# Help - Harperbury



## UE-OMJ (Apr 7, 2012)

Hi

I'm finding myself getting a bit obsessed with Harperbury, especially as rumour has it that the derelict buildings are up for demolition soon....

I have a few questions and am wondering if anyone can help.

1. I've been into pretty much all the buildings now but cant find any intact padded rooms. Do they still exist? I've seen photos showing a blue one in perfect condition but that could be an old photo.

2. There are 3 building that I've not been able to get into, photos and a map of these are below. Does anyone know what these are, or what is inside, and is it worth me continuing to try to get into these, or is it time to let it go?









Building 1












Building 2












Building 3












Thanks for any help...

Steve


----------



## highcannons (Apr 7, 2012)

"Help - Harperbury - or is it time to let it go?"

Sit down and relax, there are tissues here if you need them. So tell me what seems to be bothering you.


----------



## krela (Apr 7, 2012)

highcannons said:


> "Help - Harperbury - or is it time to let it go?"
> 
> Sit down and relax, there are tissues here if you need them. So tell me what seems to be bothering you.



Oi, I'm the counsellor here...


----------



## klempner69 (Apr 7, 2012)

There was a near complete green padded cell last november,but the door padding was lying on the floor nearby.There is also the red padded play area,but that building was sealed up.


----------



## UE-OMJ (Apr 7, 2012)

klempner69 said:


> There was a near complete green padded cell last november,but the door padding was lying on the floor nearby.There is also the red padded play area,but that building was sealed up.



Do you know which building? I've been in pretty much all of them now :'(


----------



## UE-OMJ (Apr 7, 2012)

highcannons said:


> "Help - Harperbury - or is it time to let it go?"
> 
> Sit down and relax, there are tissues here if you need them. So tell me what seems to be bothering you.

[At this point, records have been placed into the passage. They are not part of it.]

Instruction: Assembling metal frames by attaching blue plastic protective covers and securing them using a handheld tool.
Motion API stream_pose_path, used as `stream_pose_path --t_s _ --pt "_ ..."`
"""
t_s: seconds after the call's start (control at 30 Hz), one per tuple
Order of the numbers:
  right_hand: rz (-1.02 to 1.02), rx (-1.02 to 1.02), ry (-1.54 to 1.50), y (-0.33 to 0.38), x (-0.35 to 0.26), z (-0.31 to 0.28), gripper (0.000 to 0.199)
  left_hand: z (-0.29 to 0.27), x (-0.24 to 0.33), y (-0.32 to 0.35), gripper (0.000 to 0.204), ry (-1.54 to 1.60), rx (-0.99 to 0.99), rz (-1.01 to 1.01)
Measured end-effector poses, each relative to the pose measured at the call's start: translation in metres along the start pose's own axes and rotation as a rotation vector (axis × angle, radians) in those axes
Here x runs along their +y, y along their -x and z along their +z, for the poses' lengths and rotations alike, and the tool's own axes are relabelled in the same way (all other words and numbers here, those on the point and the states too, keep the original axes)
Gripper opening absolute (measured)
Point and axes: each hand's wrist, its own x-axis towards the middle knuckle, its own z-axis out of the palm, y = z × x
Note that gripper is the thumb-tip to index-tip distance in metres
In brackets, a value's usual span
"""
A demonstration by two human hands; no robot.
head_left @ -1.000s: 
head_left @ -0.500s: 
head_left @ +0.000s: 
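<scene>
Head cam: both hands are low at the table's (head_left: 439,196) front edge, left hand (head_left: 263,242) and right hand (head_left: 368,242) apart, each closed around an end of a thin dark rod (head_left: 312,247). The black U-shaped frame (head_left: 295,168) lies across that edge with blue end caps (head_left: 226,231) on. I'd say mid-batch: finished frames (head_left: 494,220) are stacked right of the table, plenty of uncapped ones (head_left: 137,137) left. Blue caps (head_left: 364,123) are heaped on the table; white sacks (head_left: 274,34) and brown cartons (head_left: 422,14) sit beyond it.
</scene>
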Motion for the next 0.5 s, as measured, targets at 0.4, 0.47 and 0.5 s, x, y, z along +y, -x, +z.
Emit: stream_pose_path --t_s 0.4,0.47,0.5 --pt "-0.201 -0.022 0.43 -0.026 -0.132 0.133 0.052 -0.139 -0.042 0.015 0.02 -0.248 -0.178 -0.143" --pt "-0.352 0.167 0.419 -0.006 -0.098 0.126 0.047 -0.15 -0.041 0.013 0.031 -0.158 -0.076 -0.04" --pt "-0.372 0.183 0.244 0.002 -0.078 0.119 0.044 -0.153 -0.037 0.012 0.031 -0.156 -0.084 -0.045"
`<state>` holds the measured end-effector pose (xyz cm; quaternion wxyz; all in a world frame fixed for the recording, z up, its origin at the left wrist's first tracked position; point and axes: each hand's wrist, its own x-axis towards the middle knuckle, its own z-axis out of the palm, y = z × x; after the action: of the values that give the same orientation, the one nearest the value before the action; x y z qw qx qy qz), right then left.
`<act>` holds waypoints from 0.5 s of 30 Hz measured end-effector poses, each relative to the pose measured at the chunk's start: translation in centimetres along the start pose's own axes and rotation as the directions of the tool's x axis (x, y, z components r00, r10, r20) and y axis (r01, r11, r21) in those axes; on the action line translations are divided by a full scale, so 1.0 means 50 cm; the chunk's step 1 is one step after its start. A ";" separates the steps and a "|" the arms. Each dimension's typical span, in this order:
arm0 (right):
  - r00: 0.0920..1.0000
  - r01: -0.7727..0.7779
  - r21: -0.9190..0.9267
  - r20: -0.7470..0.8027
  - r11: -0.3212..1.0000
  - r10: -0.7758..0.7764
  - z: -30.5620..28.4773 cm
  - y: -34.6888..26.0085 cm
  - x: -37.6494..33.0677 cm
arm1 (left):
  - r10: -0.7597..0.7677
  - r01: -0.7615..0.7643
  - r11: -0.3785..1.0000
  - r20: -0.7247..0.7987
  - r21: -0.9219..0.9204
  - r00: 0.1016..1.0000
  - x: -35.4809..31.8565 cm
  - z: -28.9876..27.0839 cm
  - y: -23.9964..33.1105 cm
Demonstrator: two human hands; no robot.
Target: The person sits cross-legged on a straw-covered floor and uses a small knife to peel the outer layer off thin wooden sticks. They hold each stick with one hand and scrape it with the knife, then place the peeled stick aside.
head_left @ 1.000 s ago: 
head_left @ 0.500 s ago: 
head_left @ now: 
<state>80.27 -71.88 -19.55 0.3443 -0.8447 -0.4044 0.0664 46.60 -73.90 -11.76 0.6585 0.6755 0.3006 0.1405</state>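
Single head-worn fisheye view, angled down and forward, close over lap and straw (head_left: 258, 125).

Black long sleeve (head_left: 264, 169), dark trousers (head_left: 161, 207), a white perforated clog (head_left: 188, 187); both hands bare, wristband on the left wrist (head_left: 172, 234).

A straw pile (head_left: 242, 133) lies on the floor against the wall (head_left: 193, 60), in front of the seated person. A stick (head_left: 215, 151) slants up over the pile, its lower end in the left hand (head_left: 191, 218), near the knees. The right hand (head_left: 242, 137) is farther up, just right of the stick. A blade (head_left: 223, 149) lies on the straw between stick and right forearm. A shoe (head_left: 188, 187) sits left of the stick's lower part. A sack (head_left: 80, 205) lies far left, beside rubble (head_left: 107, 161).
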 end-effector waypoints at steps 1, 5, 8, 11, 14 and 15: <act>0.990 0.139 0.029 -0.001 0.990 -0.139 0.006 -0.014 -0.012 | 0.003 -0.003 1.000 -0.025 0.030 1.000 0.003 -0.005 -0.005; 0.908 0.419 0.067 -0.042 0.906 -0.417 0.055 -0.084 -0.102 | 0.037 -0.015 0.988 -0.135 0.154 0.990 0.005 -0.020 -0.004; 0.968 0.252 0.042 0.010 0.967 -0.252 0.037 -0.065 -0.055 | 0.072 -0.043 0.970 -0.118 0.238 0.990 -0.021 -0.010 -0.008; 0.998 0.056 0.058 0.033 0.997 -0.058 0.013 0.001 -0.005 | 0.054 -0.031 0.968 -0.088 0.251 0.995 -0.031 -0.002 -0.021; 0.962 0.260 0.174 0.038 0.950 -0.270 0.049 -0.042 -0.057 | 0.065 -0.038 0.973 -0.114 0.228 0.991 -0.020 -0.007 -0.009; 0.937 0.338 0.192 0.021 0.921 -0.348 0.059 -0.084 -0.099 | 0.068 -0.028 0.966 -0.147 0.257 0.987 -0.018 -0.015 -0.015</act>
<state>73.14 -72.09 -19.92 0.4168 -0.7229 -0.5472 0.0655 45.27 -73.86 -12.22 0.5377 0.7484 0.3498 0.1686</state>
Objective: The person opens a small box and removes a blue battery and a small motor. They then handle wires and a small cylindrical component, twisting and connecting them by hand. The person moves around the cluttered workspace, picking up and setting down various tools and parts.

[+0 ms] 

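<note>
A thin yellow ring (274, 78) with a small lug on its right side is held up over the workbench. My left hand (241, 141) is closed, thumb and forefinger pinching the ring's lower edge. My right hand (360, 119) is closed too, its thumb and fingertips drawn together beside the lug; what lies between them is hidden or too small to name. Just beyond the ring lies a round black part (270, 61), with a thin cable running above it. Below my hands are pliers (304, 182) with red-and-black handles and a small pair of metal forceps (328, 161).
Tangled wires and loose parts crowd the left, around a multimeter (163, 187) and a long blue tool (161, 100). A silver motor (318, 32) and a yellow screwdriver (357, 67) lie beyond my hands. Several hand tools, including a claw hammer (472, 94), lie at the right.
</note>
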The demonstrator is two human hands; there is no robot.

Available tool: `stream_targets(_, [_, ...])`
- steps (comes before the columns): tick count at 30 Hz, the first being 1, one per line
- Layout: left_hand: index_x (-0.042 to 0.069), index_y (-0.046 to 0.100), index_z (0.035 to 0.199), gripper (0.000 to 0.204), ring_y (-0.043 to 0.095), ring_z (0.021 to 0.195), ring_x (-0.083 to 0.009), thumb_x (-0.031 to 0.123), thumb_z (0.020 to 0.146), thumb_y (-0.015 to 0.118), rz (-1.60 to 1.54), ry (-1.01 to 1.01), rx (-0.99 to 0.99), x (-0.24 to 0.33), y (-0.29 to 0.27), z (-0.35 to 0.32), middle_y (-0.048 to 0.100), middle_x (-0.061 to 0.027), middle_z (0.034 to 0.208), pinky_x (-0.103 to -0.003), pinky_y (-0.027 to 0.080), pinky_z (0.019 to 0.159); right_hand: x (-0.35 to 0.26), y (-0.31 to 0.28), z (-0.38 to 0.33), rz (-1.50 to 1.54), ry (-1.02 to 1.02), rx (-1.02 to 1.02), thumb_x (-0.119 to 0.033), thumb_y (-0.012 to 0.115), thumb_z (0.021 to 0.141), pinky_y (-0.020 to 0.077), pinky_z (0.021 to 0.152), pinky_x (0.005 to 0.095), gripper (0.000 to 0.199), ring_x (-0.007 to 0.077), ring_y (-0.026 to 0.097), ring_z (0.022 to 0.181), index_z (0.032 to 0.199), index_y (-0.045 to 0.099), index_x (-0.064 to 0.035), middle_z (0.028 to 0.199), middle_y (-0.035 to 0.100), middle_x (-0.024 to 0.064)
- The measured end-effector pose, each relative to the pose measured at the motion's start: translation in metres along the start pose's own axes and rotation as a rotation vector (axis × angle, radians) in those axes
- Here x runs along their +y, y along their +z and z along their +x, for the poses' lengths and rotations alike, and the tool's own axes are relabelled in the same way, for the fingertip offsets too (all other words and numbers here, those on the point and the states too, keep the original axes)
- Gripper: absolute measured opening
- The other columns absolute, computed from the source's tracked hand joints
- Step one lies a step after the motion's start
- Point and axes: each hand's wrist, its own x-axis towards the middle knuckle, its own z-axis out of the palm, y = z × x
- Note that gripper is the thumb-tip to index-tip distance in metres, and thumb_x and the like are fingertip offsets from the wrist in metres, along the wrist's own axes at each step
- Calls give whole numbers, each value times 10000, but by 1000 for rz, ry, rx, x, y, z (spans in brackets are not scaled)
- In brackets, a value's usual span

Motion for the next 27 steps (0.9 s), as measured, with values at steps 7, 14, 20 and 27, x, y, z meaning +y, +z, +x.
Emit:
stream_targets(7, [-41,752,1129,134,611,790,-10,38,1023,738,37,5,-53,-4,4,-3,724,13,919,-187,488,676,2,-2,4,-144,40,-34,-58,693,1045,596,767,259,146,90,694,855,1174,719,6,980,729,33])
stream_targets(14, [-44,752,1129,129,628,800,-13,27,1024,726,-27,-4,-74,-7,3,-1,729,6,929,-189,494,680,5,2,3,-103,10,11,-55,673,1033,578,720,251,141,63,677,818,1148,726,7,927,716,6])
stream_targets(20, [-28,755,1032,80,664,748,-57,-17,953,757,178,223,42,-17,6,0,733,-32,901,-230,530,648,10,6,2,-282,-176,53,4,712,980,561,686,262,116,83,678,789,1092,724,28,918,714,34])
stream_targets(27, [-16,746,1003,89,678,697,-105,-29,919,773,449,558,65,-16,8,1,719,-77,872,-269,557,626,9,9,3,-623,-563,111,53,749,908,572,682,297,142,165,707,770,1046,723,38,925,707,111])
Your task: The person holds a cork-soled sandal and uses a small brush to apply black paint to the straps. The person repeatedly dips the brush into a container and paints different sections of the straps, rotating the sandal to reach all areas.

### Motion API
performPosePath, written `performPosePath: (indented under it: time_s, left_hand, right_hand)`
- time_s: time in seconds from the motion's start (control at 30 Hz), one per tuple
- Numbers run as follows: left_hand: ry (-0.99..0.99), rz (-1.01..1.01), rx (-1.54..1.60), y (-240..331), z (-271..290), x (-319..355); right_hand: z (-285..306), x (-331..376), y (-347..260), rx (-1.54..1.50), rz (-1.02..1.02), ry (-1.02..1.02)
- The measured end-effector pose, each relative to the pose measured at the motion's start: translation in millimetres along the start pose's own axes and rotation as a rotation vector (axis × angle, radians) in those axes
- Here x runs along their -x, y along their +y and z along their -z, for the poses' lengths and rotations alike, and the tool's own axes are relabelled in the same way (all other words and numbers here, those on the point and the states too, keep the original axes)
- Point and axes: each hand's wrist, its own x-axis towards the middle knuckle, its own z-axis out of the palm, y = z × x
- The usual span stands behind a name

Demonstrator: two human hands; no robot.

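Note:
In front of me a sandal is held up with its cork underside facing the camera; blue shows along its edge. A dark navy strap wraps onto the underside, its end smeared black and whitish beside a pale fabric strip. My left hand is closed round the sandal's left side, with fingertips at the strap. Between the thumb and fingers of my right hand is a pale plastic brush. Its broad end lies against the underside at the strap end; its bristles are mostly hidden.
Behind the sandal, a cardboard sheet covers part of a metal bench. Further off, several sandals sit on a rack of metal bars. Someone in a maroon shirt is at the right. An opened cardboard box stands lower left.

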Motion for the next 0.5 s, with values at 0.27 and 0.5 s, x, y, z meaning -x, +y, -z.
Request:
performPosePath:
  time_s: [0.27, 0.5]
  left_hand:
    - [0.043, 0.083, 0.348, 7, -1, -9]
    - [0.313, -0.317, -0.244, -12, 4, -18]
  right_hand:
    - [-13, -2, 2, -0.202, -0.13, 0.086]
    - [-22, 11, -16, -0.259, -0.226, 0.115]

Just that everyone else seems to have seen these rooms except me, and I think severe lack of sleep due to getting up really early every weekend to do explores is finally catching up with me 

Ooops, forgot to sit down...


----------



## UE-OMJ (Apr 9, 2012)

*Help - Harperbury - Bad News*

I can confirm the padded room, and padded play area are both gone now 

These are two photos found online of the padded rooms, see highlighted peeling paint areas, the light in ceiling and the black vent on the right side...













Then compare to a photo taken yesterday. Same room, no padding left except on the floor 








And then the play area, again this is from the internet and highlighted some key points... (not to mention the destinctive pattern on the wall above)







And then a photo from yesterday...







Very sad, I especially wanted to see these two


----------



## lilli (Apr 9, 2012)

Sadly not in colour and it has me in it but this is the blue room, its a bit odd as its the only one I have found that has the door on the longer side.
Can't remember where is is thou


----------



## UE-OMJ (Apr 9, 2012)

Excellent photo 

Is that defo 100% in Harperbury? I've not seen any rooms that shape there before and I've been in almost all buildings now. I've found 2 padded rooms with only floor padding remaining but evidence of woodwork structure on the walls where the padding was. I've not yet found a room that shape yet...

...and there was me thinking I could finally move on from Harperbury... At this rate I'll end up a mental patient at another hospital soon


----------



## lilli (Apr 9, 2012)

twas Haperbury  promise


----------



## UE-OMJ (Apr 9, 2012)

lilli said:


> twas Haperbury  promise



Nooooo..... that means i'm going to have to go back again


----------



## UE-OMJ (Apr 9, 2012)

omj624p said:


> Excellent photo



Actually, let me re-phrase that - ''Excellent photoshop ''


----------



## lilli (Apr 9, 2012)

omj624p said:


> Actually, let me re-phrase that - ''Excellent photoshop ''



eh?  I dont use photoshop ... in fact it would be more apt to say I CAN'T use it! 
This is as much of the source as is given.